Vendredi soir, le président tchadien Idriss Déby Itno avait déclaré qu’Abou Zeid avait été « abattu » par les soldats tchadiens. Et samedi, l’armée tchadienne a indiqué dans un communiqué que Mokhtar Belmokhtar avait été tué au cours d’un nouvel affrontement dans le nord-est du Mali, dans les régions de Gao et du massif des Ifoghas. Le ministre tchadien de la communication, Hassan Sylla, a affirmé dimanche que le Tchad « ne parle pas dans le vide. (…) Nous allons présenter prochainement des prisonniers, des lieutenants qui étaient avec eux (chefs islamistes), des armes », a-t-il déclaré.
Nous sommes en train de casser les reins d’Al Qaïda au Maghreb islamiste et ça, c’était l’objectif tel qu’il nous avait été fixé par le président de la République.
Édouard Guillaud, chef d’état-major des armées françaises
L’amiral Guillaud a également affirmé ne « pas savoir où se trouvent les otages », tout en ajoutant qu’ils ne sont pas à l’endroit où les forces militaires « frappent », jugeant « possible » qu’ils aient été déplacés, et « dispersés », « mais pas forcément dans un autre pays ».
Édouard Guillaud a assuré que les militaires français n’étaient pas « surpris » par la violence des combats dans la zone où a péri samedi un troisième soldat français. « Nous savons que nous avons affaire à des fanatiques », « des terroristes fanatisés, entraînés depuis des mois et même des années ». « Nous savions que ce serait la partie la plus dure de cette campagne ». Sur le terrain « nous découvrons littéralement une organisation industrielle du terrorisme », a-t-il poursuivi, citant « plus d’une cinquantaine de caches dans des maisons, des hangars ou des grottes », « plus d’une dizaine d’ateliers de fabrication y compris de bombes dans un des ateliers », « vingt bombes artisanales » fabriquées « simultanément ». « Nous sommes en train de casser les reins d’Al Qaïda au Maghreb islamiste et ça, c’était l’objectif tel qu’il nous avait été fixé par le président de la République », a poursuivi le chef d’état-major français.
"Combats à très courte distance"
Samedi, lors de l’« un des combats les plus violents » depuis le déclenchement des opérations, selon Jean-Yves Le Drian, deux soldats, un français et un tchadien, ont été tués. Un parachutiste français a été tué samedi soir, alors qu’il « montait à l’assaut d’une position ennemie », a annoncé dimanche le porte-parole de l’armée, le colonel Thierry Burkhard.

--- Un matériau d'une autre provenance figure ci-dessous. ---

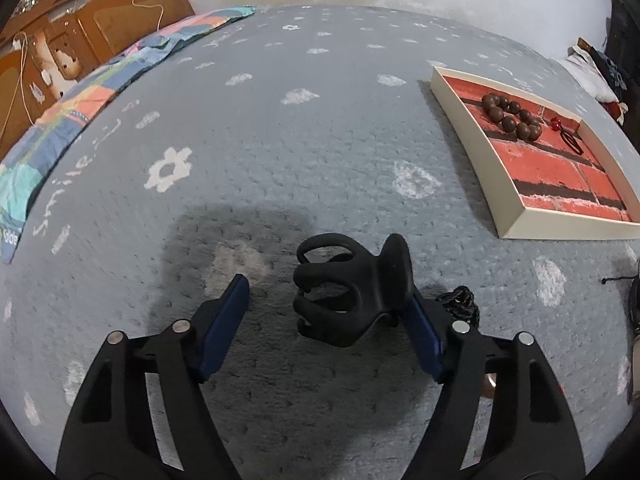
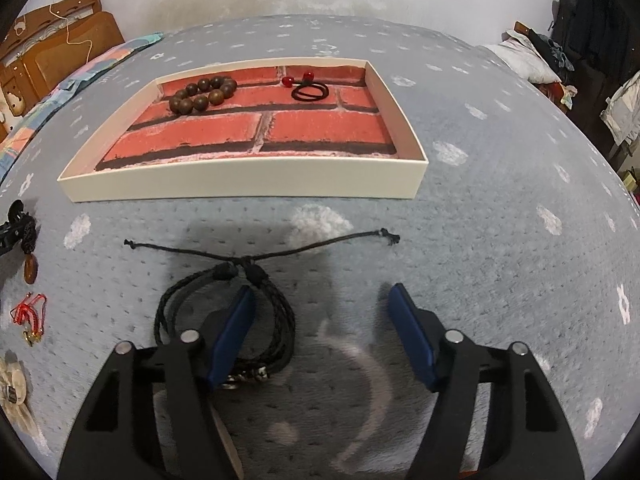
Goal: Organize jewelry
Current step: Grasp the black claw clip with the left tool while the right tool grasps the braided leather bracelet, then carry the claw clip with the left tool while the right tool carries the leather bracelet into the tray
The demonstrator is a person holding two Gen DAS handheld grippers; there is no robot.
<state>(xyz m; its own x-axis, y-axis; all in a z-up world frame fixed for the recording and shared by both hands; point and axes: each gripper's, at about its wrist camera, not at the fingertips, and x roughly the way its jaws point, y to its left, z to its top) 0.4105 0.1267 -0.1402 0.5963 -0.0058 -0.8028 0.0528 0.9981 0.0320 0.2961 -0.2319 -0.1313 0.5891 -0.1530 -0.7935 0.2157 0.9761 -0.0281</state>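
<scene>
Left gripper (image 1: 324, 304): blue-padded fingers (image 1: 224, 324) spread wide, released. A black plastic claw hair clip (image 1: 352, 292) lies between them on the grey blanket with white flower print (image 1: 280, 140). The clip sits against the inner face of the one finger; contact there looks likely, but the angle does not settle it. The other finger is well apart from the clip.

Right gripper (image 2: 324, 324): fingers also spread, nothing held. A black braided cord bracelet (image 2: 228, 320) lies on the blanket, partly under one finger and outside the gap. Its two knotted tie ends (image 2: 384, 234) run out sideways toward the tray.

Shallow cream-walled tray with red brick-pattern floor (image 2: 240, 188) rests on the blanket beyond the bracelet. Inside, near the far wall: a brown wooden bead bracelet (image 2: 202, 94) and a black hair tie with red beads (image 2: 308, 88), apart from each other.

At the edge of the right wrist view, on the blanket: a dark cord piece with a brown oval pendant (image 2: 30, 268) and a small red cord ornament (image 2: 30, 314). A patchwork cloth (image 1: 60, 120) lies along the far side of the blanket.
</scene>
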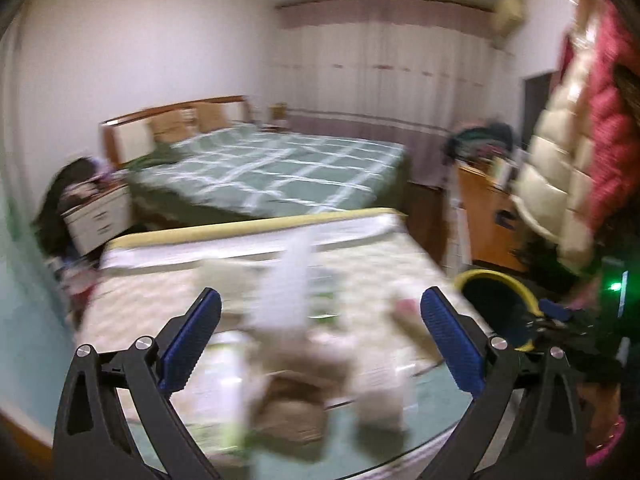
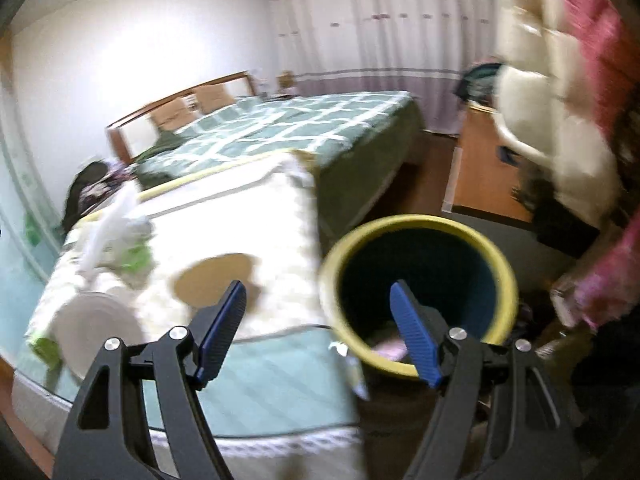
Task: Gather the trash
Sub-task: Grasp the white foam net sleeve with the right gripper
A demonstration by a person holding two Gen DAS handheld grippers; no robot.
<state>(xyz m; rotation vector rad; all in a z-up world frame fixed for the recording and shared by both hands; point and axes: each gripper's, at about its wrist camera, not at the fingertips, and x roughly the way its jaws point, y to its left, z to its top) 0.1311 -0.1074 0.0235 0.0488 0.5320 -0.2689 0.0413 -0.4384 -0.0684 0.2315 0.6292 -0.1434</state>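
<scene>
A yellow-rimmed dark bin (image 2: 420, 292) stands right of a table (image 2: 260, 380) with a pale floral cloth; something pinkish lies inside it. My right gripper (image 2: 320, 300) is open and empty, over the gap between table edge and bin. My left gripper (image 1: 320, 300) is open and empty above the table, where blurred trash lies: a white plastic wrapper (image 1: 292, 280), brown crumpled paper (image 1: 296, 404), a green-white packet (image 1: 230, 392). The bin (image 1: 500, 300) also shows at the right of the left wrist view. In the right wrist view a white wrapper (image 2: 108, 228), a brown round piece (image 2: 216, 280) and a white plate (image 2: 96, 332) lie on the table.
A bed with a green checked cover (image 1: 272, 168) stands behind the table. A wooden cabinet (image 2: 492, 176) is at the right, with hanging cream and pink jackets (image 2: 560, 80) near it. A white nightstand (image 1: 100, 220) stands at the left. Both views are motion-blurred.
</scene>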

Selon l’état-major, qui évoque des combats « à très courte distance, parfois inférieure à 50 mètres », « au moins une quinzaine » de combattants islamistes ont été « neutralisés », c’est à dire tués ou blessés, samedi au cours de ces affrontements. « Nous avons face à nous un adversaire fanatisé qui défend fermement des positions sur lesquelles nous sommes obligés successivement de donner l’assaut pour les fouiller et les réduire », a indiqué le colonel Burkhard.
Par ailleurs, au moins 50 islamistes du Mouvement pour l’unicité et le jihad en Afrique de l’Ouest (Mujao) ont été tués depuis vendredi dans d’autres combats avec des soldats maliens et français près de Gao, un ancien bastion islamiste dans le nord-est du pays, a-t-on appris de source militaire malienne.